Convaincu, comme le veut « la croyance populaire », d’être marié sous le régime de la communauté de biens, il s’est heurté aux dispositions du droit sénégalais. Lors de la transcription de son mariage au Consulat de France à Dakar en 2016, aucune option relative au régime matrimonial n’avait été précisée. Or, dans un arrêt rendu le 18 mai 2026, la Cour administrative d’appel de Paris a rappelé qu’au Sénégal, « en l’absence de choix explicite, le régime de droit commun est la séparation de biens ». Son épouse vivant au Sénégal tandis que lui réside en France, la justice a considéré que le couple ne vivait pas sous le même toit. Le fisc l’a donc traité « comme un simple célibataire ».

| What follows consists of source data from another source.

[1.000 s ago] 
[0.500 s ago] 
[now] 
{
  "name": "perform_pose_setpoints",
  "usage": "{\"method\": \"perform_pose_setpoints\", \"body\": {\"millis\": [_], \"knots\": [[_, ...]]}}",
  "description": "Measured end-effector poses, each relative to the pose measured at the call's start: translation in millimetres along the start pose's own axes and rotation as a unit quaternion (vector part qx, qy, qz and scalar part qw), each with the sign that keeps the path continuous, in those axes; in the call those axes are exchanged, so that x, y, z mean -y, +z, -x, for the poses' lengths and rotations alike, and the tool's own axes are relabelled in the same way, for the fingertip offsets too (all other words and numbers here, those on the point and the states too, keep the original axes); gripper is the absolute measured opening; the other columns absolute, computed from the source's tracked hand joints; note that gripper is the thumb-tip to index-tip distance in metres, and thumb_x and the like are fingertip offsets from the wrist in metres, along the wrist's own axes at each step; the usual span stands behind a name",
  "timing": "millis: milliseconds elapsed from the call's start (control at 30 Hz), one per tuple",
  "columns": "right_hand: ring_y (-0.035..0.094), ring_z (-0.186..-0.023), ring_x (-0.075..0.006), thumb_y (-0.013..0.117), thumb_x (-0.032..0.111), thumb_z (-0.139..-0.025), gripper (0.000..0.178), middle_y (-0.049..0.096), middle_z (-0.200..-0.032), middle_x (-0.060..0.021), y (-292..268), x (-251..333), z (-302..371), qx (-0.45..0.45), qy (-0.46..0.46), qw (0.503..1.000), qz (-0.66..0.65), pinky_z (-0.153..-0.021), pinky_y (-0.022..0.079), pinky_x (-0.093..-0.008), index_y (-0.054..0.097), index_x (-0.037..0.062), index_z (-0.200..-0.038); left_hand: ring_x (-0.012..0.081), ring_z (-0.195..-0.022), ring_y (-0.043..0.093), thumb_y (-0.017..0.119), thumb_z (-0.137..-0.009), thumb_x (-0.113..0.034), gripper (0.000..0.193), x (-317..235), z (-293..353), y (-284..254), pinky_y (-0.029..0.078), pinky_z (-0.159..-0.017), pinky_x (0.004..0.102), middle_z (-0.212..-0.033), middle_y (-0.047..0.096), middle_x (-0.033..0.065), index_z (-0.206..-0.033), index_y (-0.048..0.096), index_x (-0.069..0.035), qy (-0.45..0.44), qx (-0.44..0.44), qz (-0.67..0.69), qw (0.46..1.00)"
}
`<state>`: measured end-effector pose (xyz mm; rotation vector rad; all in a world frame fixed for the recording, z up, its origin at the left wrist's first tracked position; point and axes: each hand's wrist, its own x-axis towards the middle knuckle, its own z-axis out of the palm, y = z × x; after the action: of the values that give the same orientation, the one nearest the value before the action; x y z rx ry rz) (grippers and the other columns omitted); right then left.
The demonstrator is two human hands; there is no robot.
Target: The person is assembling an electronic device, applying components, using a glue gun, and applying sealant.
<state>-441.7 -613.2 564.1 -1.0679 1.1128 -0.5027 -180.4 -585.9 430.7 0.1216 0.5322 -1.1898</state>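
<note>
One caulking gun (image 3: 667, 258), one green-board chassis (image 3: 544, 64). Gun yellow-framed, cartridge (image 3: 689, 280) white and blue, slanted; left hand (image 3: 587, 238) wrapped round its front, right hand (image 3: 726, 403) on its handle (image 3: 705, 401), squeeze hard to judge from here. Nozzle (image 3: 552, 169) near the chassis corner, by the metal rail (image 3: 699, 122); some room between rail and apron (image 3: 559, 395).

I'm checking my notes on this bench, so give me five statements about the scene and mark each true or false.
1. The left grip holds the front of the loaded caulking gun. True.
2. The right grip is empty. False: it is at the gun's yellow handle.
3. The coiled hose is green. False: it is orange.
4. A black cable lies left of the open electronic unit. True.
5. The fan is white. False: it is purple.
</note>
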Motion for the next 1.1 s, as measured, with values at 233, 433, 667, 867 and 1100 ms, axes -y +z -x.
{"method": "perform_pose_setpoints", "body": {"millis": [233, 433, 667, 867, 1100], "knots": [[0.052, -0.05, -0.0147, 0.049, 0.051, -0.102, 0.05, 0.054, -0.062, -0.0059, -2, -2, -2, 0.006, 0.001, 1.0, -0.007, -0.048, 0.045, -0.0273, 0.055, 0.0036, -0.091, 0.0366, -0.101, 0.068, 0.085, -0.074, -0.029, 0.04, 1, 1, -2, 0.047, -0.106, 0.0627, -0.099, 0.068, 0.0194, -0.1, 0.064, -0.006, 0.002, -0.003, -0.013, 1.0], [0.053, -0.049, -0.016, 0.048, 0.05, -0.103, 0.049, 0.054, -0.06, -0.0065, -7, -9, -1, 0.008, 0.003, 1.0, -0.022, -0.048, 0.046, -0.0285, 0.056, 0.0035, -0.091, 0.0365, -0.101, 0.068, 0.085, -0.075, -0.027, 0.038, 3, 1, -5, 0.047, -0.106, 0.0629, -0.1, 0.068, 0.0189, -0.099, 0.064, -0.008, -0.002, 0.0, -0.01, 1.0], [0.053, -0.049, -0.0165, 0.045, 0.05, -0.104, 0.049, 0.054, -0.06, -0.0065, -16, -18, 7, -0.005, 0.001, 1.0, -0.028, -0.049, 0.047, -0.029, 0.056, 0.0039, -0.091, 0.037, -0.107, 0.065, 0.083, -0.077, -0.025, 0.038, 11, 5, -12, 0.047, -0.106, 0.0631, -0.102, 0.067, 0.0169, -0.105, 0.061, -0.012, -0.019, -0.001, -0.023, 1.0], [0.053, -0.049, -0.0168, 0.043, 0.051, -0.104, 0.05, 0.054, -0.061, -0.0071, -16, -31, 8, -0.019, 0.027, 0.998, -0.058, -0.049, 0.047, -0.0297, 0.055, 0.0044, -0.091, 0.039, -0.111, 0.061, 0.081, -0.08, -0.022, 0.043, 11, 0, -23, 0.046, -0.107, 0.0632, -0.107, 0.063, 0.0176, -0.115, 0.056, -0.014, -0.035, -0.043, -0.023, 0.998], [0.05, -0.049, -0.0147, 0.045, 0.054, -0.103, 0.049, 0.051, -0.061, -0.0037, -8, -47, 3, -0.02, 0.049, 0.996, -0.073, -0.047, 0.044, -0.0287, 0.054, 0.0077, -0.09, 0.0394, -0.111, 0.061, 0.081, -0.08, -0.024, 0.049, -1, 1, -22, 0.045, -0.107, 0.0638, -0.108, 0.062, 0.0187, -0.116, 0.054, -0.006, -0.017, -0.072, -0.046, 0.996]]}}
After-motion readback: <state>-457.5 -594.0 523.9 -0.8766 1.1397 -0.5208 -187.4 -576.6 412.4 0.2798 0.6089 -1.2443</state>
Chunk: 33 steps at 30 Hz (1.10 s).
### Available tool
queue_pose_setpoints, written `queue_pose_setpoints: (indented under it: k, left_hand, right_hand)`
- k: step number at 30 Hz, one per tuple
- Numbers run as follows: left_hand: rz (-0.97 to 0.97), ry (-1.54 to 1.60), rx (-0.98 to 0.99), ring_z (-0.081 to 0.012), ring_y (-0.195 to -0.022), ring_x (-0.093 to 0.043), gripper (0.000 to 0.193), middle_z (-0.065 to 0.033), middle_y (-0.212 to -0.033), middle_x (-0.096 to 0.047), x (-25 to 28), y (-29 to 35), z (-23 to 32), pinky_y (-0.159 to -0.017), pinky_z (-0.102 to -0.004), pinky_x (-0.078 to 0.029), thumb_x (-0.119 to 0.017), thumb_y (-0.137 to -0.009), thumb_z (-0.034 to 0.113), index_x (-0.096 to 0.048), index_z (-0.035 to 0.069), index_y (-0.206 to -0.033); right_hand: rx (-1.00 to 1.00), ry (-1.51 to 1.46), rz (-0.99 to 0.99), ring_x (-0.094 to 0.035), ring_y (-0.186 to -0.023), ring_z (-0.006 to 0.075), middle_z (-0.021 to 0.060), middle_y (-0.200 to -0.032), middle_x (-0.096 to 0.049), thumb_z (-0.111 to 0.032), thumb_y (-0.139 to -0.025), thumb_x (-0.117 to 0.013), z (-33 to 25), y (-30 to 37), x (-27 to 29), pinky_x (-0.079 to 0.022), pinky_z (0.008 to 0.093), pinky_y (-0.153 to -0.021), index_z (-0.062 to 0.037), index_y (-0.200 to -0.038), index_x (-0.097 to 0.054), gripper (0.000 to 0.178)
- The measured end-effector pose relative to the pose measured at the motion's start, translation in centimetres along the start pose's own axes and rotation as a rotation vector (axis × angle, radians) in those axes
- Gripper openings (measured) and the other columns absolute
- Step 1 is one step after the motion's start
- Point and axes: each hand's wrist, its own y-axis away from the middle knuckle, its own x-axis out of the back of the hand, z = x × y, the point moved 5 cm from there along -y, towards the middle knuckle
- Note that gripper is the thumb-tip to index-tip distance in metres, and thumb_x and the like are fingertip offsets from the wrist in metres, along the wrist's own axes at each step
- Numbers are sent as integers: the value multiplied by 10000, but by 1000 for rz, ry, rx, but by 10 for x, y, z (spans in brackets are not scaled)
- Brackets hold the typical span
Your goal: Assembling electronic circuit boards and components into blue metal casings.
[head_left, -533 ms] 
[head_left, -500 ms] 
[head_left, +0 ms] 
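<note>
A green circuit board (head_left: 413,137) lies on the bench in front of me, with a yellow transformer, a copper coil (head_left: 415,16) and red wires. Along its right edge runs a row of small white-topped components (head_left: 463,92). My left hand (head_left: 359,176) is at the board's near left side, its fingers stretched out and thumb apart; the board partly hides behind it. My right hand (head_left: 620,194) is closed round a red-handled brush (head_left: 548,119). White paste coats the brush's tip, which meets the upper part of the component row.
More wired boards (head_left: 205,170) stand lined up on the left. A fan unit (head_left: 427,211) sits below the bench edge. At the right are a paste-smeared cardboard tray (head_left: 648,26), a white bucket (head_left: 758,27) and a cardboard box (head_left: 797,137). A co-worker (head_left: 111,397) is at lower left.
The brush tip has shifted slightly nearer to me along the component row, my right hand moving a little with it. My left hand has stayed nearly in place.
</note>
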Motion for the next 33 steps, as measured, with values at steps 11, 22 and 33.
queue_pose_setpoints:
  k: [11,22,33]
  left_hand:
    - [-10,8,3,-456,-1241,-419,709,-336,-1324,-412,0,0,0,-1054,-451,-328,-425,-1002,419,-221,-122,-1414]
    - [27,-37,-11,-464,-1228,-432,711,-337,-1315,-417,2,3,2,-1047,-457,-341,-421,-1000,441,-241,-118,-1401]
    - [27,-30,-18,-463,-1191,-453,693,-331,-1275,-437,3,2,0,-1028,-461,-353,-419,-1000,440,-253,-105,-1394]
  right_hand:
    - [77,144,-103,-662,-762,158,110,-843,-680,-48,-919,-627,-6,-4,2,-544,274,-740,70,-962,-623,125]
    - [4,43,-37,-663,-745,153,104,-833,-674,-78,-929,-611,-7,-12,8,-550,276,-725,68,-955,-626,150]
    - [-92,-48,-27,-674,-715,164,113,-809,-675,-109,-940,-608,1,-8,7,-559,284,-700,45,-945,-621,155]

Le journal ajoute que l’homme réclamait également un quotient familial de sept parts au titre de ses six enfants vivant au Sénégal, ainsi qu’un crédit d’impôt de 6 000 euros (près de 4 millions de francs CFA) pour des frais de garde. Toutefois, il n’a produit que trois justificatifs de transferts d’argent effectués plusieurs années après la période concernée : « un envoi de 50 euros (environ 32 500 FCFA) » en octobre 2022, ainsi que deux versements de 49,99 euros et 80,22 euros, soit un peu plus de 85 000 F CFA, au début de l’année 2026.
La justice a estimé que ces éléments ne permettaient pas de démontrer la prise en charge effective de sa famille en 2019. Elle a également relevé que cinq des six enfants avaient déjà dépassé l’âge ouvrant droit au crédit d’impôt pour frais de garde. Son recours a donc été rejeté.